**Exercise aim**.
From the line with "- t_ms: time" through the line with "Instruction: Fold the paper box", repeat the entries verbatim, both end lines included, and add nothing.

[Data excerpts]

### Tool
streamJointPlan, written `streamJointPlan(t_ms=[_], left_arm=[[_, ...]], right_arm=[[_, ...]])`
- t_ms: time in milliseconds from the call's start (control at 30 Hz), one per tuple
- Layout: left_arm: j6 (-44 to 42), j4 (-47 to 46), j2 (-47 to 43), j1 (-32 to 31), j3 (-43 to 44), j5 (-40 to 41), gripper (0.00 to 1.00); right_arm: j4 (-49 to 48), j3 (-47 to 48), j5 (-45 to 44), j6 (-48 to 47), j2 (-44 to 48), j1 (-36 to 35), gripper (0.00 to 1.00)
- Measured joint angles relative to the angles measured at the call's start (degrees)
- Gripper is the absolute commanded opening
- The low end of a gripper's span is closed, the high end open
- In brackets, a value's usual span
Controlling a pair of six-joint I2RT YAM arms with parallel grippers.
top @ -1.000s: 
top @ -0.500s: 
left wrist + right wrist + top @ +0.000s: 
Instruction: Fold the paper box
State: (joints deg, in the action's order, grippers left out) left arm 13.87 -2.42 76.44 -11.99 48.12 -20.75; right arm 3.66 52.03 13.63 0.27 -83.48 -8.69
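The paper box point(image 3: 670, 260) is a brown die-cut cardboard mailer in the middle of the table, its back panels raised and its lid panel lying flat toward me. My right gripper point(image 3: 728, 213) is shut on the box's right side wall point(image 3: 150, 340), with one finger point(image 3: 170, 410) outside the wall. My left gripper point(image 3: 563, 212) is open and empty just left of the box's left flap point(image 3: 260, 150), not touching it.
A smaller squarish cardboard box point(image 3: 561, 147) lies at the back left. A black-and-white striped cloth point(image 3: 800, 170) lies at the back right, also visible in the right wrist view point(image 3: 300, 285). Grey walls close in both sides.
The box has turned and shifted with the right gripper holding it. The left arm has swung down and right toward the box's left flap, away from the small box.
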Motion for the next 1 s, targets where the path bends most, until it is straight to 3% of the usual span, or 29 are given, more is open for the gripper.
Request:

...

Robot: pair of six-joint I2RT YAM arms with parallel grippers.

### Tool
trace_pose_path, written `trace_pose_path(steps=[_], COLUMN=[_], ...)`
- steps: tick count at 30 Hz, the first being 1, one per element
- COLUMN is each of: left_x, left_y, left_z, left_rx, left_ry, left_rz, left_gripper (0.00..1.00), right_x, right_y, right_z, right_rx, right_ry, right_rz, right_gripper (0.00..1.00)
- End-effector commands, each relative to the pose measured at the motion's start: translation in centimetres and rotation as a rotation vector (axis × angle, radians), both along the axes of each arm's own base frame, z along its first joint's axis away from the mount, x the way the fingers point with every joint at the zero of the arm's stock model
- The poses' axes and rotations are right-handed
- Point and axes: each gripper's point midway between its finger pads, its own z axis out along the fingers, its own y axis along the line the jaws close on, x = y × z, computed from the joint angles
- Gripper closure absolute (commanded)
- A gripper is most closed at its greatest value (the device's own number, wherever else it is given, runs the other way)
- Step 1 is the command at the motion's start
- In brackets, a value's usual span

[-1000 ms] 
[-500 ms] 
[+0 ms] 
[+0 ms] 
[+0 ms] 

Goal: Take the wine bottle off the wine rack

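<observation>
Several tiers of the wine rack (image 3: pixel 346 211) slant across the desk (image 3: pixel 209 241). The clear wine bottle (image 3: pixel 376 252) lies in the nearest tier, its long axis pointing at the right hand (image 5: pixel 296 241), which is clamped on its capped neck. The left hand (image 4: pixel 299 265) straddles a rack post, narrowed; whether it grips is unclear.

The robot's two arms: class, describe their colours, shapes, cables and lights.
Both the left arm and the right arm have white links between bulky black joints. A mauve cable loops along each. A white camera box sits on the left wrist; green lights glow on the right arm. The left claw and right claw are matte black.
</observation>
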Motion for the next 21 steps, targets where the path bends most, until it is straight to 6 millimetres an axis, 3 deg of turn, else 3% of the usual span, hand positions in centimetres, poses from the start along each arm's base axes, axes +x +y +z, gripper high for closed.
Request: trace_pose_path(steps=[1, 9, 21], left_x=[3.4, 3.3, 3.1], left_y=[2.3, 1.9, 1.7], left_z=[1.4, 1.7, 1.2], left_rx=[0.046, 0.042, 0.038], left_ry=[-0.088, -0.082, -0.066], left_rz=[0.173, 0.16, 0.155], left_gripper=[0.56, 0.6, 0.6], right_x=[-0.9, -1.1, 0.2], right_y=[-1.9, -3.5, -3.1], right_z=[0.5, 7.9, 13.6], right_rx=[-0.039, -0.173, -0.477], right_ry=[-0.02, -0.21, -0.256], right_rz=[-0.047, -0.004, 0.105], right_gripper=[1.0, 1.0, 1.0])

**Written solution**.
- t_ms: time in milliseconds from the call's start (control at 30 Hz), one per tuple
- Layout: left_arm: j6 (-44 to 42), j4 (-47 to 46), j2 (-47 to 43), j1 (-32 to 31), j3 (-43 to 44), j5 (-40 to 41), gripper (0.00 to 1.00); right_arm: j4 (-49 to 48), j3 (-47 to 48), j5 (-45 to 44), j6 (-48 to 47), j2 (-44 to 48), j1 (-36 to 35), gripper (0.00 to 1.00)
- Measured joint angles relative to the angles measured at the call's start (degrees)
- Gripper is the absolute commanded opening
- The low end of a gripper's span is closed, the high end open
- In brackets, a value's usual span
Controlling a pair of six-joint I2RT YAM arms with parallel grippers.
top @ -1.000s: 
top @ -0.500s: 
left wrist + right wrist + top @ +0.000s: 
Instruction: Fold the paper box

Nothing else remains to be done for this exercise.